→ **WORK INSTRUCTION**:
I need every line of the material below that includes the string "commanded".

*** Begin section ***

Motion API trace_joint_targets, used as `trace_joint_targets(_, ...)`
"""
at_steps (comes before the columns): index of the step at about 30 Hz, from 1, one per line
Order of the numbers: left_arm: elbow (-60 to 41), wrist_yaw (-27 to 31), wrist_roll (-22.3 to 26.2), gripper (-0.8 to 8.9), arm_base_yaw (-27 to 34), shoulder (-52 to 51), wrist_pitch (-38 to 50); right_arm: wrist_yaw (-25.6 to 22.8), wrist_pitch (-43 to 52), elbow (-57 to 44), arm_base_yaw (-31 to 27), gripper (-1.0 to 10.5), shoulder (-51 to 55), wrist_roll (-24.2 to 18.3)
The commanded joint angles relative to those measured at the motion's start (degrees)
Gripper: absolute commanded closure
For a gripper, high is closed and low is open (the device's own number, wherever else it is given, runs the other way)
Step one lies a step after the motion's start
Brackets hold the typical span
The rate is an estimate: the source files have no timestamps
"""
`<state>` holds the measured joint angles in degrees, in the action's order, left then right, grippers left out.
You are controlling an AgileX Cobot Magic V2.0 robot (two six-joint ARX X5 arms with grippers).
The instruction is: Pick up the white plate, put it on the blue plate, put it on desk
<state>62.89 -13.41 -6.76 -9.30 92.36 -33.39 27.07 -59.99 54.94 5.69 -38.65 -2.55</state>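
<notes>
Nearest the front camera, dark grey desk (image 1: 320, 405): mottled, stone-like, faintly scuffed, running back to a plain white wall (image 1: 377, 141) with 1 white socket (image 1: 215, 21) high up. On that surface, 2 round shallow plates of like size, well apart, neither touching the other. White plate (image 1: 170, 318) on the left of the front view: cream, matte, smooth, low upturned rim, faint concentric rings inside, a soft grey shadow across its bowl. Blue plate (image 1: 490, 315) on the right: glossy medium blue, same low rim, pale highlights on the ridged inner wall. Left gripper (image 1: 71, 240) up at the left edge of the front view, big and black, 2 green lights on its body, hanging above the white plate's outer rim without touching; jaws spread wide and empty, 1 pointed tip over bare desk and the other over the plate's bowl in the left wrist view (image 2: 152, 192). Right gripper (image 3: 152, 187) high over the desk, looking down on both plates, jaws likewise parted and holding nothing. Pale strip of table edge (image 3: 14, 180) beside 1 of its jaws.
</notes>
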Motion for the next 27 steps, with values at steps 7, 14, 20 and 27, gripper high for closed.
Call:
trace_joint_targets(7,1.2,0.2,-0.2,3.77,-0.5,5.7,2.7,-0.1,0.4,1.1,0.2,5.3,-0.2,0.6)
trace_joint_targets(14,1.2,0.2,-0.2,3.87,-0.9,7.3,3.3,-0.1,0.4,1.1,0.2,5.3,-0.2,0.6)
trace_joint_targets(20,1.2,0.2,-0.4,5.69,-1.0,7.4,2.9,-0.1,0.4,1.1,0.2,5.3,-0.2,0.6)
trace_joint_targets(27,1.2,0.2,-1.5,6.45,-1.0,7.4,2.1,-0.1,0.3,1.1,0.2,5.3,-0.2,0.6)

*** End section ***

→ **SOLUTION TO THIS EXERCISE**:
The commanded joint angles relative to those measured at the motion's start (degrees)
Gripper: absolute commanded closure

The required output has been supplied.